This week’s recipe is courtesy of Food Network’s Sandra Lee. I watched a show of her’s called “Money Saving Meals: Fast Fix Family Favorites.” The show’s title perfectly describes these Chicken Strip Wraps.
As you know, a “wrap” is like a sandwich but with flour tortillas instead of bread. Low carb eaters use lettuce as the “wrap.” Fillings can be anything your imagination and taste buds crave.
I took the liberty of “tweaking” this recipe and adding some of my favorite fillings.
If you want a wrap “to go,” as in a lunch box or picnic, just wrap them in a damp paper towel so the wrap will stay soft.
I took a short-cut with this recipe and did not buy the whole chicken to make the chicken strips. I purchased a separate package of chicken breasts and used it. I also modified the poultry seasoning down to 1 teaspoon instead of the tablespoon called for in the recipe. And, I added chopped Roma tomatoes to the filling.
As for the Sweet Mustard sauce, it was so delicious that I put a little to the side to dip the wrap in. Enjoy!
Sandra Lee’s Chicken Strip Wrap with Sweet Mustard
For the Chicken Strips:
1 (5 to 6-pound ) fryer chicken (or 3 chicken breasts)
2 tablespoons water
1/4 cup flour
1 tablespoon poultry seasoning (I only used 1 tsp,)
Salt and pepper to taste
1 cup panko bread crumbs
4 whole-wheat flour tortillas
1/2 cup shredded Cheddar cheese
1/2 head iceberg lettuce, shredded
1 pickle diced (I used the sweet pickles)

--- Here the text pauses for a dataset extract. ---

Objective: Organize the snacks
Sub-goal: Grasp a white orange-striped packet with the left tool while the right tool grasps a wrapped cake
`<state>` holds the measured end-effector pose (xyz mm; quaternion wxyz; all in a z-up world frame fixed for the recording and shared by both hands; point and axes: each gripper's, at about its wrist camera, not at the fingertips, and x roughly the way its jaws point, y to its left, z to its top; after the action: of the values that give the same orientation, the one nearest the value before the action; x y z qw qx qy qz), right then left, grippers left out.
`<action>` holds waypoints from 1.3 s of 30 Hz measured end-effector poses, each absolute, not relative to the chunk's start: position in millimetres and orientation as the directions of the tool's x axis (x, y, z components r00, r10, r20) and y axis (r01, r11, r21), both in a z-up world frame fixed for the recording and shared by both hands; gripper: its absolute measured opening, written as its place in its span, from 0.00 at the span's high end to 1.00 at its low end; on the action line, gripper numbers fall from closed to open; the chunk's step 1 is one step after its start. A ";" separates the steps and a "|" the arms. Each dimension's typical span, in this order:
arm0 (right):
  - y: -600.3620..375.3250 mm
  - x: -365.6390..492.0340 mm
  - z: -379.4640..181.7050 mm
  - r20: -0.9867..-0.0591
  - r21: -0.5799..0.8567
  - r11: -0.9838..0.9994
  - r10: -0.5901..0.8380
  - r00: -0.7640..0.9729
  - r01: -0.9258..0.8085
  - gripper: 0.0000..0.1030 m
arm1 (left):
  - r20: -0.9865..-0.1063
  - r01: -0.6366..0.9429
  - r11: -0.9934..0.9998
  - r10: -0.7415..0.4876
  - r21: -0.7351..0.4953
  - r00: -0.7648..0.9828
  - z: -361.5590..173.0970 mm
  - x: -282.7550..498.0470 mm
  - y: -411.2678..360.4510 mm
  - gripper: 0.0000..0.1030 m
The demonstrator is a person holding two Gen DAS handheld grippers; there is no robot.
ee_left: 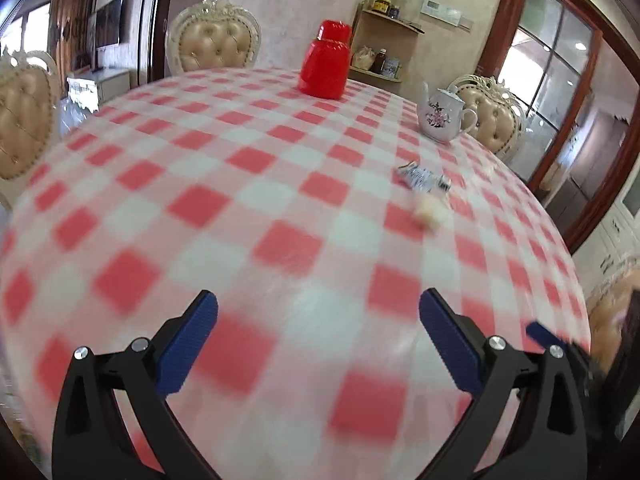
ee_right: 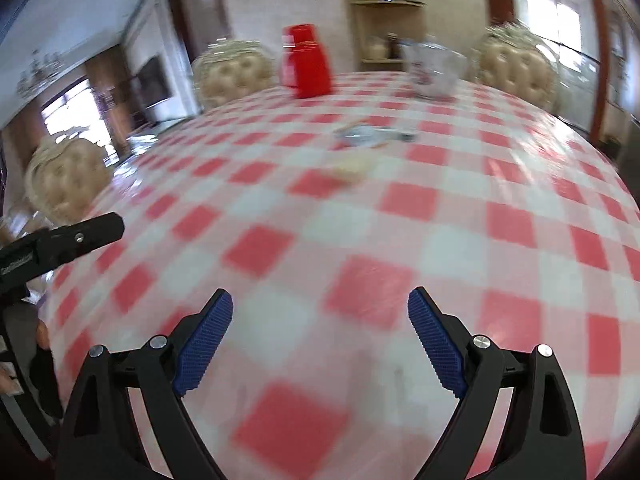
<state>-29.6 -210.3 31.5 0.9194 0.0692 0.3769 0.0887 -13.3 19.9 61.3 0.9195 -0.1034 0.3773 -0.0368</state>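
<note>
A silver-blue snack wrapper [ee_left: 423, 178] lies on the red-and-white checked tablecloth [ee_left: 248, 200], with a pale yellowish snack piece [ee_left: 430, 213] just in front of it. The right wrist view shows the same wrapper [ee_right: 370, 135] and pale piece [ee_right: 354, 168], both blurred. A red lidded jar [ee_left: 326, 60] stands at the table's far side; it also shows as the red jar [ee_right: 307, 62] in the right wrist view. My left gripper [ee_left: 318, 306] is open over bare cloth, nothing between its blue pads. My right gripper [ee_right: 320, 304] is open too and empty, well short of the snacks.
A white floral teapot [ee_left: 442, 114] stands at the far right of the table. Cream tufted chairs [ee_left: 214, 40] ring the far side. A wooden shelf [ee_left: 386, 46] with jars is behind. The other gripper's black finger [ee_right: 76, 236] juts in at left in the right wrist view.
</note>
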 end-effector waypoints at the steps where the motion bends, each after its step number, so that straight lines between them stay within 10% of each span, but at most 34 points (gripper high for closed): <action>1: -224.2 -15.3 27.5 -0.700 0.215 0.975 0.199 0.686 -0.063 0.16 | -0.688 -0.010 0.978 -0.141 -0.211 0.712 56.3 0.4 9.5 0.02; 20: -163.5 188.9 3.6 -0.817 0.087 0.996 0.054 0.575 0.031 0.16 | -0.573 -0.243 0.868 -0.056 -0.432 0.818 35.8 97.6 45.1 0.02; 23: -169.8 180.3 1.9 -0.816 0.018 0.999 0.036 0.578 -0.036 0.29 | -0.591 -0.227 0.881 -0.070 -0.414 0.804 32.8 98.7 41.3 0.02; 25: -190.4 170.3 4.2 -0.801 0.025 0.999 0.047 0.596 -0.045 0.62 | -0.611 -0.194 0.893 -0.107 -0.406 0.785 29.6 103.7 34.7 0.02; 39: -303.7 116.2 28.1 -0.700 0.224 0.974 0.130 0.702 0.043 0.66 | -0.699 0.160 0.979 -0.205 -0.130 0.686 21.5 209.8 -116.7 0.02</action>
<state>116.2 -303.7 28.1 0.9158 0.1122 0.3850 0.0237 209.8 -116.7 21.5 0.9176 -0.0293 0.3838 -0.0993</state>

Optional: Chopped Roma tomatoes and 2 to 3 green onions, chopped.
For the Sweet Mustard:
1/4 cup spicy brown mustard
2 tablespoons mayonnaise
1 tablespoon brown sugar
In a small bowl, combine the mustard, mayonnaise and the brown sugar. Mix until sugar dissolves completely.
Preheat oven to 350 degrees.
Rinse the chicken and pat dry with paper towels. Remove the legs, thighs and wings. Remove the chicken breasts from the bone and discard the skin. Cut each breast into 10 strips.
Whisk the egg and water in a bowl and set aside. Mix the flour, poultry seasoning, salt and pepper in a re-sealable plastic bag.
Add the chicken strips and toss to coat; set aside. Put the bread crumbs in a shallow dish or pie plate. Remove the chicken from the bag, and shake off excess flour. Coat the chicken in the egg, then dredge in the bread crumbs. Arrange the strips in a single layer on a baking sheet, allowing space in between each strip. Bake for 15 to 20 minutes or until chicken is golden brown and cooked through.
Warm the tortillas in a microwave for 30 seconds to make them pliable. Lay a tortilla flat onto a work surface. Place 2 or 3 of the chicken strips onto the tortilla. Drizzle with the sweet mustard sauce and top with cheese, lettuce and pickle. (Add any of your optional ingredients at this time also). Roll up the tortilla and put on a serving platter. Repeat with remaining ingredients and serve.